▸ Task to complete
Keep only the lines of the data below that contain "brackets", and copy them.

(Recorded data)
○ ○ ○
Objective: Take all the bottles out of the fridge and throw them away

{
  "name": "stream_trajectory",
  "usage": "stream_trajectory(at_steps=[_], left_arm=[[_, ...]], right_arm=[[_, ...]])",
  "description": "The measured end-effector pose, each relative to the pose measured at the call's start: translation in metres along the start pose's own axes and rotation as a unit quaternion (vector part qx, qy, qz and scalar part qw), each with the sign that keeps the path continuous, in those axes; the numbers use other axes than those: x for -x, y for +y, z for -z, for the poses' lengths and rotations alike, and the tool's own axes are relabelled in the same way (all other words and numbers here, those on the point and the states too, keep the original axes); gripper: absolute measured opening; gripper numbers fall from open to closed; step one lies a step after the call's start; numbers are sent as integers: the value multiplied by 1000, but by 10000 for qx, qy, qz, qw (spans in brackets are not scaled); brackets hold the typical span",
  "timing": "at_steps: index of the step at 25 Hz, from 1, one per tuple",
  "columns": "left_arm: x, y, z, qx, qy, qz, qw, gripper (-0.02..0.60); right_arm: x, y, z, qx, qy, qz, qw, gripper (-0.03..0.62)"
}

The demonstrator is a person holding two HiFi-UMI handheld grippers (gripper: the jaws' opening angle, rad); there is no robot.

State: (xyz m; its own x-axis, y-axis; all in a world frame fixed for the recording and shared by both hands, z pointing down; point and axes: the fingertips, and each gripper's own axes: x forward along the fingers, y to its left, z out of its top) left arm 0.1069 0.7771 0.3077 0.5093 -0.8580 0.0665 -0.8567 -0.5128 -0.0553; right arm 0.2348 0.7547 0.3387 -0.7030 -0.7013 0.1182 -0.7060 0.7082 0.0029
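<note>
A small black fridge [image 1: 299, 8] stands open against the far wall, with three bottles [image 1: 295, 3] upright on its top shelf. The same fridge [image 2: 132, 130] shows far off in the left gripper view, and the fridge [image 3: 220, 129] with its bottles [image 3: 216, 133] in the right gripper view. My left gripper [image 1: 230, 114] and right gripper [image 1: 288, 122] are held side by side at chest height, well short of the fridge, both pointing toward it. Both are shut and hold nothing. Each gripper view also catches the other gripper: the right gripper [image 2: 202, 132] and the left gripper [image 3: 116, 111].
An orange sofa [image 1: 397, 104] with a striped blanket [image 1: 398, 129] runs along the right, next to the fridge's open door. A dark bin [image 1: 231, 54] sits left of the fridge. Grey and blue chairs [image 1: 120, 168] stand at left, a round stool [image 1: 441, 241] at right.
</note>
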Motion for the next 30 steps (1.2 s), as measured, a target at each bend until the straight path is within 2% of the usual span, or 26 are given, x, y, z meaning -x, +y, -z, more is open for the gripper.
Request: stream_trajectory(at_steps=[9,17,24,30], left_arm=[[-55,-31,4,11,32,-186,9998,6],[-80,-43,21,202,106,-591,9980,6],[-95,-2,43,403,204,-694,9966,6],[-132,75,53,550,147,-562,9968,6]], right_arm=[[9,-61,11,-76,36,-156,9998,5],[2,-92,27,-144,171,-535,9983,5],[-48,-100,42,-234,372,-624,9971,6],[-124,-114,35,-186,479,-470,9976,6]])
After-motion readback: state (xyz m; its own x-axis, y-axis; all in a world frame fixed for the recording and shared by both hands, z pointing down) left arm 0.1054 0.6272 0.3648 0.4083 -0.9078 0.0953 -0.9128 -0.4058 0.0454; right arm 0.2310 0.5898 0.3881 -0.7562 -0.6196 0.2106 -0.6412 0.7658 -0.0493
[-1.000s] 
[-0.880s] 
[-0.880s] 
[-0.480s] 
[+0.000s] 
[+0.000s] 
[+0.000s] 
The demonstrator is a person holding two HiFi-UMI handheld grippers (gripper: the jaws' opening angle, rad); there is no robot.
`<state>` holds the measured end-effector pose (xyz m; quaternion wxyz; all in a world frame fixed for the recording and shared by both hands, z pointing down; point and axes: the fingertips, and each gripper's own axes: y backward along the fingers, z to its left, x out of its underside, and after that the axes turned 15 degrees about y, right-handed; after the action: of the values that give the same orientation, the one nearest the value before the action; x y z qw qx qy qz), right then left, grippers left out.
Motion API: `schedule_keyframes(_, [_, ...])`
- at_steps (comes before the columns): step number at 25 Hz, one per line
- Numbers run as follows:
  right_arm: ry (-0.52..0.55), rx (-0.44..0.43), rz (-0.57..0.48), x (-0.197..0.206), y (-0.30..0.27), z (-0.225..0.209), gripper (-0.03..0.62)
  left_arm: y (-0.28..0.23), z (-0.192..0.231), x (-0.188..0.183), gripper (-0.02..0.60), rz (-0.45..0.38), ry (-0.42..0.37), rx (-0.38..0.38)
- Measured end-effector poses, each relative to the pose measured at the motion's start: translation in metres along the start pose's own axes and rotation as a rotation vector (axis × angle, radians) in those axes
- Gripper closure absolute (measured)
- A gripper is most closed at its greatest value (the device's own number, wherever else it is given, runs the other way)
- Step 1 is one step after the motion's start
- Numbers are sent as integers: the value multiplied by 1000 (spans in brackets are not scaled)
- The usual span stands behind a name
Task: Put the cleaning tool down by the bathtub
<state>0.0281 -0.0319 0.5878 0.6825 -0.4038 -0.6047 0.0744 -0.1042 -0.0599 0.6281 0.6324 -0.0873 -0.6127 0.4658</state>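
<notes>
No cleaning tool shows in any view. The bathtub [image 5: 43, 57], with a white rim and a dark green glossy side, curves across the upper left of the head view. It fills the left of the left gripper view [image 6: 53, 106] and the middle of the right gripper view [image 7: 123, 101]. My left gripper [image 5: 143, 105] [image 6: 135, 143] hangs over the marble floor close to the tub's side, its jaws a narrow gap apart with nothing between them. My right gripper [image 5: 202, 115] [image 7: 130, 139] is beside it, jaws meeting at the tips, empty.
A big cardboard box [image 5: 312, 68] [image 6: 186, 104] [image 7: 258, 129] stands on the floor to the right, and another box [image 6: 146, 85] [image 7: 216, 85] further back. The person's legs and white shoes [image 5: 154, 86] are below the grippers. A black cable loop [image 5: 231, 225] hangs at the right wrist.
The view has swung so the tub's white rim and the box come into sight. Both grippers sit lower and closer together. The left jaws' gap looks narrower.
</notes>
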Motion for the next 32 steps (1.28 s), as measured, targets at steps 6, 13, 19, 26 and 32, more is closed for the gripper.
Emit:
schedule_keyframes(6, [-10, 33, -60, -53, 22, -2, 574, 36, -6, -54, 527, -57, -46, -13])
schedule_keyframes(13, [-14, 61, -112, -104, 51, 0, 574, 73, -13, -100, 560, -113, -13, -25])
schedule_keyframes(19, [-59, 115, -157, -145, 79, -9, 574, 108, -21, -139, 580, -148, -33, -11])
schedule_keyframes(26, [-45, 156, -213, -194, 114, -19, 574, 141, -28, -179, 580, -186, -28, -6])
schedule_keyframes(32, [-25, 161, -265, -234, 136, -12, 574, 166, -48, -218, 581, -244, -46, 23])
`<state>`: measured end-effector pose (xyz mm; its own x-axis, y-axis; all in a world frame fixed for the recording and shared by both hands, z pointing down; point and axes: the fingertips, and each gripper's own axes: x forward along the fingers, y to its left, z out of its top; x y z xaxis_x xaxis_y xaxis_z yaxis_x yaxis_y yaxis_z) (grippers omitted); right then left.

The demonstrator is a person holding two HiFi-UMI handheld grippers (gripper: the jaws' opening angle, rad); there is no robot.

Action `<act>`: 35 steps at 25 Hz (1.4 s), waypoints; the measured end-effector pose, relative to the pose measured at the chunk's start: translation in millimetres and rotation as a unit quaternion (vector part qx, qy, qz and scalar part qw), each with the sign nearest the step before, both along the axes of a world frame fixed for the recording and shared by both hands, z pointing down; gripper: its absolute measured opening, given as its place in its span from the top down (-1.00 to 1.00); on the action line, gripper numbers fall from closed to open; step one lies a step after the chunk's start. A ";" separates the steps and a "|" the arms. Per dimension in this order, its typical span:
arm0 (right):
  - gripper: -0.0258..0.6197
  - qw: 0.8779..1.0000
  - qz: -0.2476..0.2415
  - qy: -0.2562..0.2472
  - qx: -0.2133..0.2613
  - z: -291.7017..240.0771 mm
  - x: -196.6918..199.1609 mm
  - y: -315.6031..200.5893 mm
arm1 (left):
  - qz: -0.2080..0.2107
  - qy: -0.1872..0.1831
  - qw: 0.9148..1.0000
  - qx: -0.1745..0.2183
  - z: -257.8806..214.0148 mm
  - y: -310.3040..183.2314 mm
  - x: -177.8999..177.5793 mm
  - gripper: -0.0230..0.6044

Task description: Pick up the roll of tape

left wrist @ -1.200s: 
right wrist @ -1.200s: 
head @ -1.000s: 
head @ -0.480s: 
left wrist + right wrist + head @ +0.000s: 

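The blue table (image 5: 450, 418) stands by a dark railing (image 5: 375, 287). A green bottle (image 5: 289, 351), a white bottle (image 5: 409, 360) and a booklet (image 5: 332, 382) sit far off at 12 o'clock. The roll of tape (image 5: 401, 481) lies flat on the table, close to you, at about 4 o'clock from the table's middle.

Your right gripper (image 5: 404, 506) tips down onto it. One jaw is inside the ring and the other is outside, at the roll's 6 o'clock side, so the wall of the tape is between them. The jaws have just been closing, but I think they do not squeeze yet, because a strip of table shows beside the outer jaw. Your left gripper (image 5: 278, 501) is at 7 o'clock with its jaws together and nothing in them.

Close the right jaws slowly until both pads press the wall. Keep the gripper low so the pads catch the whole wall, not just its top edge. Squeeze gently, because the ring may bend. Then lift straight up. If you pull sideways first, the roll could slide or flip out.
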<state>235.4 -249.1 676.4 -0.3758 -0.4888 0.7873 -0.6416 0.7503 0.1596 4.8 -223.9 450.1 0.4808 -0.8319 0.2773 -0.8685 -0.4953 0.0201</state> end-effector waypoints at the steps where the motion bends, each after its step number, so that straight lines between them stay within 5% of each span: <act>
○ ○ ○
▸ Result of this exercise
  "description": "The measured end-effector pose, each relative to the pose measured at the call's start: translation in metres along the start pose's own axes and rotation as a unit quaternion (vector part qx, qy, qz and scalar part qw), each with the sign that keeps the path continuous, in those axes; the numbers use other axes than those: x for -x, y for +y, z for -z, for the poses' lengths and rotations alike, and the tool's own axes are relabelled in the same way (all other words and numbers here, those on the point and the states too, keep the original axes); gripper: absolute measured opening; gripper numbers fall from open to closed; step one lies a step after the call's start; numbers are sent as integers: the value multiplied by 1000, but by 10000 for qx, qy, qz, qw (spans in brackets are not scaled); brackets hold the typical span",
- Numbers are sent as integers: the value multiplied by 1000 (spans in brackets are not scaled)

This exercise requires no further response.